Three Sis­ter Is­lands – Guards the en­trance to Ganges Har­bour. Sec­ond Sis­ter Is­land has a red light on it. Third Sis­ter Is­land is north and First Sis­ter Is­land is north­west.

Scott Point – At the west en­trance to Long Har­bour you can watch bald ea­gles. West is Wel­bury Bay with some an­chor­age; ex­po­sure to the south­east.

Long Har­bour – Houses the ferry ter­mi­nal, a beach near the head of the har­bour, Royal Van­cou­ver Yacht Club out­sta­tion; there is good an­chor­age and is pro­tected from most winds. The in­let is about 3.2 km (2 mi) long. Nose Point, at the en­trance, is marked with a light. A rock 800 m (.5 mi) in is also marked. Clamshell Is­land, in the mid­dle and op­po­site the ferry ter­mi­nal, is full of prickly pear cac­tus.

Salt Spring Is­land – Called Chuan Is­land, was re­named in 1859. About 10,000 peo­ple live on Salt Spring, the largest of the Gulf Is­lands. Most ser­vices are avail­able. Around 1859, non­first Na­tions set­tlers first came here. An­nual rain­fall is about 86 cm (34 in), while an­nual sun­shine is up to just over 2,000 hours.

Ben Mohr Rock – Marked with a light. It was dis­cov­ered by the Bri­tish steamer Ben Mohr when it grazed the bot­tom as it pro­ceeded to sea from Lady­smith in 1900.

En­ter­prise Reef – Marked by a light. Named after the HBC steamer “En­ter­prise,” which was lost when it col­lided with the R.P. Ri­thet in 1885.

Hawkins Is­land – There is an aquatic li­cense south­west of the is­land.
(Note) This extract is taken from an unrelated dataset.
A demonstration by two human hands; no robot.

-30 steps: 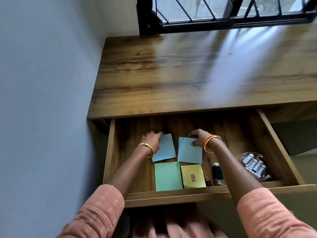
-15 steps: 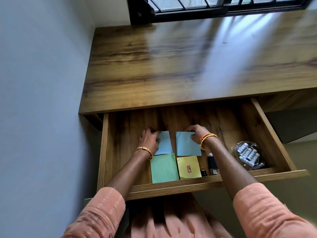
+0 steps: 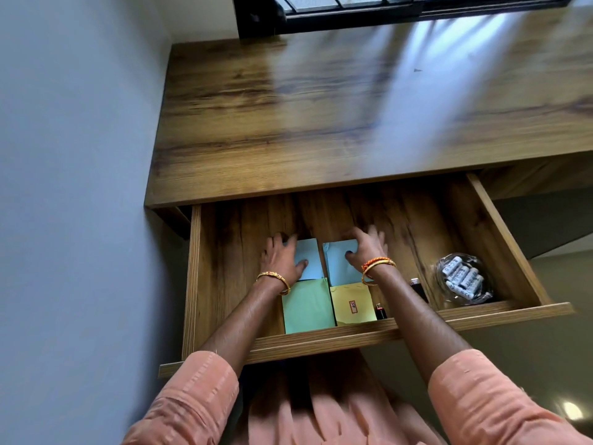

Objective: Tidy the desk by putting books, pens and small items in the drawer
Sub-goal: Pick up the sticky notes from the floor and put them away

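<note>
Progress: the bench [image 3: 353,123] is showing nothing left on top; the open drawer [image 3: 513,311] is holding the items, so closing it seems to remain
Left hand [image 3: 280,260]: its fingers are curling over the left blue booklet [image 3: 309,258], gripping it
Right hand [image 3: 365,248]: gripping the right blue booklet [image 3: 337,264], fingers curled
Nearer: green booklet [image 3: 306,306], yellow booklet [image 3: 351,305]
Right: bag of batteries [image 3: 462,279]
Writing: red label on yellow, unreadable

window [image 3: 401,4] daylight glares across desk [image 3: 353,101]; edges blurred.
</note>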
Watch for Charles Rocks to the west. Part of GINPR and has been af­forded the high­est level of pro­tec­tion by Parks Canada there­fore it is au­tho­rized ac­cess only.

Port­lock Point- Named after Cap­tain Nathaniel Port­lock, a mas­ter’s mate on the HMS Dis­cov­ery in 1776. It is marked by a light and fog sig­nal that blasts ev­ery 20 sec­onds. There is a small bay south­west of the point. Port­lock Point/ Richard­son Bay sur­rounds the 1895 Port­lock Point light­house on three sides, pro­tect­ing the most vis­i­ble part of Prevost Is­land seen by ferry pas­sen­gers as they exit Ac­tive Pass on the way to Vic­to­ria. The shore­line of Richard­son Bay on Prevost Is­land pro­vides a good al­ter­na­tive to the nearby islets for a break for kayak­ers on longer pad­dling routes. NO SER­VICES. Part of Gulf Is­lands Na­tional Park Re­serve (GINPR).

16. Diver Bay – Ex­posed to south and east winds. Bright Islets and Red Islets mark the en­trance.

17. Point Lid­dell – Has a marker. Ellen Bay (north­west) pro­vides shel­ter from north and west winds.

Ack­land Is­lands – Heav­ily treed. There is a red marker south­west of the is­land that in­di­cates “rock.” Glen­thorne Pas­sage – Beau­ti­ful, shel­tered an­chor­age be­hind Se­cret Is­land. En­ter at the north end.

An­nette In­let – Nice but shal­low an­chor­age. A red marker on the south­ern side of the en­trance.

Horda Shoals – Founded by the cap­tain and crew of the Nor­we­gian steamer Horda on May 15, 1901, on their way from Lady­smith, with a load of coal.

James Bay – Nice bay for an­chor­ing, but ex­posed to north­west winds. South is Selby Cove with tem­po­rary an­chor­age. North is Pelle Point which is marked by a light on a white tower. Camp­ing is avail­able by GINPR.

Prevost Is­land – Na­tional park re­serve lands are lo­cated on both the north and south shores of Prevost Is­land. The ma­jor­ity of the is­land, how­ever, re­mains in the hands of the de­scen­dants of Digby de Burgh—the man who bought the is­land in the 1920s. They con­tinue to farm and raise sheep on the is­land. The is­land is largely un­changed from what would have ex­isted a cen­tury ago, and con­tains large cedar and ar­bu­tus groves.